Total EV were labeled with 1 μM Dil (1,1’-dioctadecyl-3,3,3’3’-tetramethylindocarbocyanine perchlorate; Sigma), 0.5X ExoGreen (SystemBio), followed by G25 column filtration and incubated with 40 μL CD63, CD9, or CD81 beads, washed 3x with PBS and analyzed using the BD Accuri C6 Plus flow cytometer (BD Biosciences). FITC and PE settings were used to detect ExoGreen and Dil with an excitation laser of 488 nm and emission filters of 533 nm and 585 nm, respectively. Unlabeled EV were used to set background fluorescence. Results were analyzed using FloJo 2.0.
Fluorescence and Immunofluorescence microscopy
hTERT-HUVECs were grown on a cover slip in 6 well plates in a total volume of 3 mL and treated with labeled 109 EV/mL for the indicated time period at 37°C. Cells were then rinsed with PBS and fixed in 4% paraformaldehyde for 10 minutes at RT, washed 3 times with PBS and the cells permeabilized using 0.5% Triton X-100 in PBS for 10 minutes and washed 3x with PBS. For indirect immunofluorescence, coverslips were blocked in a solution of 10% goat serum (Vector Labs) in PBS with 0.2% Triton X-100 and incubated with primary antibodies: anti-IRF3 antibody (Cell Signaling, #4962, 1:100 dilution) anti-P-NF-κB p65 (S536) (clone 93H1, Cell Signaling, 1:100 dilution). Coverslips were washed three times with PBS-0.2% Triton with 2% BSA and incubated with FITC-conjugated anti-rabbit secondary antibody (#FI-1000, Vector Labs Inc. 1:500 dilution). Cells were washed three times with PBS-0.2% Triton X-100 with 2% BSA and stained with 0.2 μg/mL DAPI (Sigma) prior to mounting in VectaShield (Vector Labs). Cells were imaged on a Leica DM4000B microscope with a Q-Imaging Retiga-2000RV camera and HCX-PL-APO 506187 lens at 63x magnification. De-convoluted images (Simple PCI 6 software Metamorph v 220.127.116.11, 10 iterations RB, GB or RGB) were then opened in Imaris V 9.2.0. and background subtraction of all channels was done using recommended settings of 400 um filter width. Localizations of EV-delivered Dil and ExoGreen were done using the “Add Spots” command using spots of different sizes depending on fluorescence intensity. Regions of spot calling were standardized to linear detection ranges using absolute intensity. For nuclei staining, the “Add New Surfaces” command was used.
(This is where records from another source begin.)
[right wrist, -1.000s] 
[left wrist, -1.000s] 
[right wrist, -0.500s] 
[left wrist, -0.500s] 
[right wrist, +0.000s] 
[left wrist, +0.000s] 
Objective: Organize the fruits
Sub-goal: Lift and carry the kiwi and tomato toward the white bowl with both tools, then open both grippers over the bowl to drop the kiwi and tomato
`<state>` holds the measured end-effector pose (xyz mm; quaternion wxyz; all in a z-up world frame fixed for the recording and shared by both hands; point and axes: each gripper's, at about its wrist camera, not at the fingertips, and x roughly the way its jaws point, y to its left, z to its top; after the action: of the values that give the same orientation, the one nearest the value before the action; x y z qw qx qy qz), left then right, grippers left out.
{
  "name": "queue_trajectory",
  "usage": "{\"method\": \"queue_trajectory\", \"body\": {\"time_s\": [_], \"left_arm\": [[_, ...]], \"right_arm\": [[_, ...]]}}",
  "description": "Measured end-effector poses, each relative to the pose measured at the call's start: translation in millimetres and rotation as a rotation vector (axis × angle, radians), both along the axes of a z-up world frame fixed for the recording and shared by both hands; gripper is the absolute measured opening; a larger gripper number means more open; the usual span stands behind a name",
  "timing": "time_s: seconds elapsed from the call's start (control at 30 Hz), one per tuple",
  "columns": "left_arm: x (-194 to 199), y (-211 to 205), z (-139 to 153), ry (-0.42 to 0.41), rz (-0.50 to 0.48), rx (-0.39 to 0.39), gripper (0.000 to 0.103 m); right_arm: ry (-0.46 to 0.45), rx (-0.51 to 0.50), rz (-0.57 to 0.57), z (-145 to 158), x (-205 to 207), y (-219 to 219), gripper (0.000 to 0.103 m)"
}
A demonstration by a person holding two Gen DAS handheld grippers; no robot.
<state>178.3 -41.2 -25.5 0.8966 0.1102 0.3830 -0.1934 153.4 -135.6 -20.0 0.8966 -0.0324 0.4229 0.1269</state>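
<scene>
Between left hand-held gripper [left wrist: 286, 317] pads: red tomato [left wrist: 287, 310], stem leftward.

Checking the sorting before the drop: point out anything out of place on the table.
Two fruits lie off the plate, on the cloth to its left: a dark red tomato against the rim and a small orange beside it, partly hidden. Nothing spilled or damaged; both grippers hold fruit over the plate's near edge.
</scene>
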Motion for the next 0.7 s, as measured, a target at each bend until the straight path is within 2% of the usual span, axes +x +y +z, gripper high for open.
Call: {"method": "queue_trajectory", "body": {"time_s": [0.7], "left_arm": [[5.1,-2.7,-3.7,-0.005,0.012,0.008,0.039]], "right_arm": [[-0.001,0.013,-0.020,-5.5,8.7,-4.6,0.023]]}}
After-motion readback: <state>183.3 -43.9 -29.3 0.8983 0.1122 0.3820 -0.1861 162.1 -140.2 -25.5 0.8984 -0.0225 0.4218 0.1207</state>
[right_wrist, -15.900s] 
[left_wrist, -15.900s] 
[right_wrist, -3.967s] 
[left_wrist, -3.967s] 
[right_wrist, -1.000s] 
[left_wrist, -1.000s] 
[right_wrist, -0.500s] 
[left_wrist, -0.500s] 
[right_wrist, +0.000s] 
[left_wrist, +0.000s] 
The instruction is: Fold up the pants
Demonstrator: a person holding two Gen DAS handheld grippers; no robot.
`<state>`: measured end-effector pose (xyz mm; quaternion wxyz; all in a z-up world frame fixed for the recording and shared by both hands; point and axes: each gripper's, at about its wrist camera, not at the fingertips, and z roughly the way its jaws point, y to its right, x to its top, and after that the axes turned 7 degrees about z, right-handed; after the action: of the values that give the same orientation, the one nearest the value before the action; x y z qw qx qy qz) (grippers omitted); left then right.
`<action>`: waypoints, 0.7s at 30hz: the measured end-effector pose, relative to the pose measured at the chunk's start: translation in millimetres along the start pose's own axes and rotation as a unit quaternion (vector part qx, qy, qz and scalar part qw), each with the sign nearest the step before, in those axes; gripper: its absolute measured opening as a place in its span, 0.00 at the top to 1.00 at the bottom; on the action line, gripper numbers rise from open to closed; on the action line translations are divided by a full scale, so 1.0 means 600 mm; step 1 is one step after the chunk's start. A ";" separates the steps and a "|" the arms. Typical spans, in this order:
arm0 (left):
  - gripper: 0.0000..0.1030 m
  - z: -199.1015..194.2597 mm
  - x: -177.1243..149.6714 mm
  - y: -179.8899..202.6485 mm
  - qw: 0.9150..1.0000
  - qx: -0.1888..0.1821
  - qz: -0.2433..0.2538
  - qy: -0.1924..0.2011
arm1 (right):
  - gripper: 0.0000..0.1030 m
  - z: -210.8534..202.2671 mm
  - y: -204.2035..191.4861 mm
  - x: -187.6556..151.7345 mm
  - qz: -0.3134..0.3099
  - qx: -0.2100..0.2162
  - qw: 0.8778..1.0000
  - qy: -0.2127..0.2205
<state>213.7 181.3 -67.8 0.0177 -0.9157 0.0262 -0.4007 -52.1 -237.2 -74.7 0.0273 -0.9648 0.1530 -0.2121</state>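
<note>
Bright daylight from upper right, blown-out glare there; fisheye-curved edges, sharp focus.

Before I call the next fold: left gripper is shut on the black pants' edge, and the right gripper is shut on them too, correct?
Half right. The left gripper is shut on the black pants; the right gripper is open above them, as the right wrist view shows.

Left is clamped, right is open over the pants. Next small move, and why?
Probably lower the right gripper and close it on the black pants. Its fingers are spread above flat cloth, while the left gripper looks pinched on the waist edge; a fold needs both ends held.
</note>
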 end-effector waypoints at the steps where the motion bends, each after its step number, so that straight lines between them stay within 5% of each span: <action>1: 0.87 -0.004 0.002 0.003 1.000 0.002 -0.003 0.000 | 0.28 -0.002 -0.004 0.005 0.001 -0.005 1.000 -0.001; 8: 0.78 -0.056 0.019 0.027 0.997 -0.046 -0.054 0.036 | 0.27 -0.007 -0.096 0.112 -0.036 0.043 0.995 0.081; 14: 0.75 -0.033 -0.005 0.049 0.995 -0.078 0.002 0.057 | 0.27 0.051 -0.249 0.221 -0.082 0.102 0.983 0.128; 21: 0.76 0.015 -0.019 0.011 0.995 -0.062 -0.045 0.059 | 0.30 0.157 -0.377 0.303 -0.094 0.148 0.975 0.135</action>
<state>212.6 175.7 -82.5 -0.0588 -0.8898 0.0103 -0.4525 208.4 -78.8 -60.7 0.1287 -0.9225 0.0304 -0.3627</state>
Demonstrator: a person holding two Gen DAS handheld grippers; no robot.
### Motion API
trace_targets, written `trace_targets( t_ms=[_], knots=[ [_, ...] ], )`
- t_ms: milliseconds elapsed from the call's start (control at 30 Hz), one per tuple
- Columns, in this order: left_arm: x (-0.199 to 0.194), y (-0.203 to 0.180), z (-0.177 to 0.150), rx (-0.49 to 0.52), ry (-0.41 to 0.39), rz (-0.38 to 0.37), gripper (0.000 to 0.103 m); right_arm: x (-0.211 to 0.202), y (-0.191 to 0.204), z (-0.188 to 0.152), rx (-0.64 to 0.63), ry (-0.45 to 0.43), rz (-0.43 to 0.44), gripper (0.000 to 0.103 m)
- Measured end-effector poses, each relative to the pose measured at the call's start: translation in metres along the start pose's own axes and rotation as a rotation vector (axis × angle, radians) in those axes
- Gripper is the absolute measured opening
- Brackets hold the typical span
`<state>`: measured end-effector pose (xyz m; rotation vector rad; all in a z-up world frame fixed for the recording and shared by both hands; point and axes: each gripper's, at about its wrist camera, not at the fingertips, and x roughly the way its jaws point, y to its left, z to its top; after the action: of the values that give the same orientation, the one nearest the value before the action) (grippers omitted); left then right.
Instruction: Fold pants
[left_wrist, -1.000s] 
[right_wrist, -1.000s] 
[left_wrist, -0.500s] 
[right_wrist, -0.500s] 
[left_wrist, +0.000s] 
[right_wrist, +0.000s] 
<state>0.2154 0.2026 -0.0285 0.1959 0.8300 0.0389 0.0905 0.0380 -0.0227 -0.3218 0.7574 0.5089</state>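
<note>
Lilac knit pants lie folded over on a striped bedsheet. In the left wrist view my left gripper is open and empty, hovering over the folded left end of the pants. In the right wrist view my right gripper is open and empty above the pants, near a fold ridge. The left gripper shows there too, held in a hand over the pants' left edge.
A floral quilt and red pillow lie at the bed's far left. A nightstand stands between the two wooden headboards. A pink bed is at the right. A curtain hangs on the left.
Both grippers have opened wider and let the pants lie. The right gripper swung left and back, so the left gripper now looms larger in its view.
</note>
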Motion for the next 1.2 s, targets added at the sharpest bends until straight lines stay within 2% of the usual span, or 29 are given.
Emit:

WNV infection and Poly I:C treatment
As a positive control for IRF3 activation, hTERT-HUVECs were infected with West Nile Virus NY99 (WNV) at a MOI of 5 (observed after 36 hours) or Poly I:C at 5 μg/mL (observed after 12 hours).
Western Blotting and Silver staining
Pellets (1010 EV or 106 cells) were lysed in 100 μL NP-40 lysis buffer and run on an 8% SDS-PAGE gel, transferred to a nitrocellulose membrane (Hybond) and blocked in 5% dry milk in TBS overnight at 4°C. Antibodies are listed in S1 Table. For detection of tetraspanins, non-reducing conditions were used. To visualize total protein by silver stain, we used the Pierce Silver Stain Kit (ThermoFisher) after which bands were excised and analyzed by mass spectrometry at the UT Southwester core (https://www.utsouthwestern.edu/research/core-facilities/proteomics-core.html).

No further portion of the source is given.